The minimum number of points is 30 and the maximum is 150 points. Add points and  check with the score below if you are related to a person suffering from a destructive form of narcissism.

126-150  A very serious problem      It is very likely that your partner is suffering from                                           destructive narcissism.

102 - 125  A serious problem            Your partner has many of the traits of a destructive narcissist.

78 - 101   Moderate problem        your partner  exhibits some disturbing features                                               destructive narcissist.

54 - 77   Slight problem             Your partner exhibits hidden narcissism, but few characteristics about                                       destructive nature.

30 - 53   No problem             There is little  likely to be yours  partner  manifested                                          destructive narcissism.

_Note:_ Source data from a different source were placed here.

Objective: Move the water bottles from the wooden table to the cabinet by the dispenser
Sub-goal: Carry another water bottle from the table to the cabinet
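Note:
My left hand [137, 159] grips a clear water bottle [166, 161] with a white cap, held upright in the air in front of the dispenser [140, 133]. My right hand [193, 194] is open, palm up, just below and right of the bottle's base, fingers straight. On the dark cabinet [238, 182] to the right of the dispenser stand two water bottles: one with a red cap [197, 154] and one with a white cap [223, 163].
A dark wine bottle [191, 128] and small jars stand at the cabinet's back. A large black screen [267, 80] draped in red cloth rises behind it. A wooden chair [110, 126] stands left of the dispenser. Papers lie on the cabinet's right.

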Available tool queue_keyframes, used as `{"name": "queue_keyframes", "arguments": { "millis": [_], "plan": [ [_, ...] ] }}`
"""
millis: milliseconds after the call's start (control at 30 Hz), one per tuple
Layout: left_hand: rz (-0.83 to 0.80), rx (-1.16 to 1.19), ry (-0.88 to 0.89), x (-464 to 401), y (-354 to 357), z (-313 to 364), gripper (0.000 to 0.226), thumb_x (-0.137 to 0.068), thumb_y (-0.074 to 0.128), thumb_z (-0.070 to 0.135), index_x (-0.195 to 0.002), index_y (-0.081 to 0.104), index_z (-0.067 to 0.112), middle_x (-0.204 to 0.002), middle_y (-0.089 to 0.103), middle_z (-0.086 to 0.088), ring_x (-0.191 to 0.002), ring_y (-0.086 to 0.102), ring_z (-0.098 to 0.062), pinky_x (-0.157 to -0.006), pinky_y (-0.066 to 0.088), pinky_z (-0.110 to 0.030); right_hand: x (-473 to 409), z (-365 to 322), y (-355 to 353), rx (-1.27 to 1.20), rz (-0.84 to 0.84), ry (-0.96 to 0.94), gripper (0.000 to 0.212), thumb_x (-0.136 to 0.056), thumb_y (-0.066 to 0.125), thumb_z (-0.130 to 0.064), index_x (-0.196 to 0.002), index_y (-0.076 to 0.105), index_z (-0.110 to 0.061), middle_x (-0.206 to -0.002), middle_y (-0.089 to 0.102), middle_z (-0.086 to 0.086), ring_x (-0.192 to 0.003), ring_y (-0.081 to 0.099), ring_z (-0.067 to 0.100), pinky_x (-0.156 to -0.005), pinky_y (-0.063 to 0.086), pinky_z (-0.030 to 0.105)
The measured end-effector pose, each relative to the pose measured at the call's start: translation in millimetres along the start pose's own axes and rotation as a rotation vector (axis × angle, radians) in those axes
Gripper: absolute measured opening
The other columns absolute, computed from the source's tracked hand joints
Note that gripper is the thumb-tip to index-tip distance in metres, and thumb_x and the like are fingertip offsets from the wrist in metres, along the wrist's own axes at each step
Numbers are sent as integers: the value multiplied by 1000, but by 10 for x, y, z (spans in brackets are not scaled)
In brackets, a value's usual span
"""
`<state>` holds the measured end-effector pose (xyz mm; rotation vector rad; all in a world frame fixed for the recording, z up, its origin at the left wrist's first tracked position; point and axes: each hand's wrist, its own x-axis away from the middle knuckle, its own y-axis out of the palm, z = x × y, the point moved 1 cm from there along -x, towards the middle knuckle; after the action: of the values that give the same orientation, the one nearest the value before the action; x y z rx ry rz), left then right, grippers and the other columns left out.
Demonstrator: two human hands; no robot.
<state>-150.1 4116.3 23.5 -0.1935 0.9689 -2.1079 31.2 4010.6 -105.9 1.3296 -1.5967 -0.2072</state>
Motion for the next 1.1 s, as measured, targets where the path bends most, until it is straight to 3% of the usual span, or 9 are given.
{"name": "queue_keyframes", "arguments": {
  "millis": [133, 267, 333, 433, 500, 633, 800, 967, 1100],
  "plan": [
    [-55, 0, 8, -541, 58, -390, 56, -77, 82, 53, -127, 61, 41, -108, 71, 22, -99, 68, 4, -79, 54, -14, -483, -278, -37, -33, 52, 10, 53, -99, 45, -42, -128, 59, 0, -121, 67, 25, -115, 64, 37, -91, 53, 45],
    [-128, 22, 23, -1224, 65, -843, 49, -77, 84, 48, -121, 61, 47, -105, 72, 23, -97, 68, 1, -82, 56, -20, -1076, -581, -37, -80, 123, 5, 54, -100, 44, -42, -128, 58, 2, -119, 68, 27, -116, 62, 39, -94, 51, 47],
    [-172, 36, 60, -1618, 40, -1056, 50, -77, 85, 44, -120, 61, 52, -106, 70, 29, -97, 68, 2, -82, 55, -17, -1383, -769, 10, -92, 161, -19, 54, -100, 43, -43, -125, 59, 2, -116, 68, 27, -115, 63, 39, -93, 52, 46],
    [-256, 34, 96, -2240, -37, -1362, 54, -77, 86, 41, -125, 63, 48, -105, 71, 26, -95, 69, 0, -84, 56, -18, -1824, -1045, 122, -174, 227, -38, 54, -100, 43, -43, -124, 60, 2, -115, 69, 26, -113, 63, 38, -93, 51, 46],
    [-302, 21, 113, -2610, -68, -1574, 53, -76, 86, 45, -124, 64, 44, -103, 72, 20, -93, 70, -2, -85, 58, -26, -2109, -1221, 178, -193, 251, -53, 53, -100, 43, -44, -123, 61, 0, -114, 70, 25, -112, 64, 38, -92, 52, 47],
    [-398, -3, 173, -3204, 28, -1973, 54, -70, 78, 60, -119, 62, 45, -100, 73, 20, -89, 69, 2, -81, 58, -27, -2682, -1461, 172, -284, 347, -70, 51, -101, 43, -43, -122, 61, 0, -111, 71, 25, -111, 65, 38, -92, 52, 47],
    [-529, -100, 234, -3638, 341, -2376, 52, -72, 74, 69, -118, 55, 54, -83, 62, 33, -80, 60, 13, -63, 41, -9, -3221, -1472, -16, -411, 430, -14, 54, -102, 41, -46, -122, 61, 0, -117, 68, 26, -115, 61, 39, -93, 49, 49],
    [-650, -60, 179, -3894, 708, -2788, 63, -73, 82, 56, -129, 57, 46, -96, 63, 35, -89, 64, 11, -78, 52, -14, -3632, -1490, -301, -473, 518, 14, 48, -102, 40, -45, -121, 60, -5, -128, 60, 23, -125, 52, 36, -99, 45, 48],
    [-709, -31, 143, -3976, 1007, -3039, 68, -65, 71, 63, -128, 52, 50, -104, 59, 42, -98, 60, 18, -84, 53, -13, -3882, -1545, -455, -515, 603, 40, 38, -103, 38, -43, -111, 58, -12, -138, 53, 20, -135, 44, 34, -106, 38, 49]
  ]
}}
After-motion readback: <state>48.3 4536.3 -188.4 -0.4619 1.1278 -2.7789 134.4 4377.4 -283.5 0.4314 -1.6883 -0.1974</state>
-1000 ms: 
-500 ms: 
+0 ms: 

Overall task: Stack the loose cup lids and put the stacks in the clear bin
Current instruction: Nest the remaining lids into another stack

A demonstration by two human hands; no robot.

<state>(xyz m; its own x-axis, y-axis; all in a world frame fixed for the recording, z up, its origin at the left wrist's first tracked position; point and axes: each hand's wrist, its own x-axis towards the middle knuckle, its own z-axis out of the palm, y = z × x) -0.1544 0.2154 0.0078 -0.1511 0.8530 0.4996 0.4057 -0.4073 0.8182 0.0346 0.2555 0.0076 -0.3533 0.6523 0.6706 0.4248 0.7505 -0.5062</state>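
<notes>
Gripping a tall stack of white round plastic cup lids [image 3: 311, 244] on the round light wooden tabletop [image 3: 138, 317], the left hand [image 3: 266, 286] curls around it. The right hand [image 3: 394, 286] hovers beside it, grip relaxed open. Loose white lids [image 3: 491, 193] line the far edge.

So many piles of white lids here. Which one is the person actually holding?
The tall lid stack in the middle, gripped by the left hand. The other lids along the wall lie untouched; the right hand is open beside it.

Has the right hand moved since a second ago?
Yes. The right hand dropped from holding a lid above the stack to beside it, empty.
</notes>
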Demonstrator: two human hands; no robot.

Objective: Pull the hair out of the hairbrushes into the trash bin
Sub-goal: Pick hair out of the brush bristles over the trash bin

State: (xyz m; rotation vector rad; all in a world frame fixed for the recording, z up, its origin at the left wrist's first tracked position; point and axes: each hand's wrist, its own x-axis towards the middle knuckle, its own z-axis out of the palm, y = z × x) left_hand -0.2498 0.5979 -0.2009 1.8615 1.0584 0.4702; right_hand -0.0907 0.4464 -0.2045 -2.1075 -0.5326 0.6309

Very serious problem (126-150 points)

This  the result means that you consider yours  the partner behaves in a manner typical of a destructive narcissistic personality. His behavior and attitude have a strong negative impact on your relationship and your self-esteem and confidence.  

 

Serious problem (102-125 points) 

This result means what you think  Your partner displays many of the behaviors that are typical of destructive narcissism. You are concerned about his attitude and behaviors, especially those that reduce your value, or that degrade you or  humiliate. Attempts to confront and oppose your partner do not bring the expected results, and you feel even worse after them.

Moderate problem (78-101 points)

This result means what you think  Your partner displays certain behaviors and attitudes typical of a destructive narcissistic personality. These attitudes and behaviors bother you a bit, but you may find it difficult to identify exactly which reactions, words and messages are the source of your anxiety.

Slight problem (54-77 points)

This result means what you think  Your partner exhibits some disturbing attitudes and behaviors typical of destructive narcissism, but these are few and their severity is relatively low. Hidden narcissism cannot be ruled out,  but most likely your problems stem from a completely different background. Your partner's underdeveloped narcissistic traits can only be  exacerbate the difficulties that have already arisen in your relationship.

 

No problem (30-53  points)

This result means that your partner does not exhibit destructive narcissism. There may be other reasons for your troubles.  

If the above test  showed that  your  the partner has the features of a destructive narcissist, learns how to deal with the narcissist , seek support from a psychotherapist or friends. You are not even alone  if your partner has tried to isolate you from family and friends.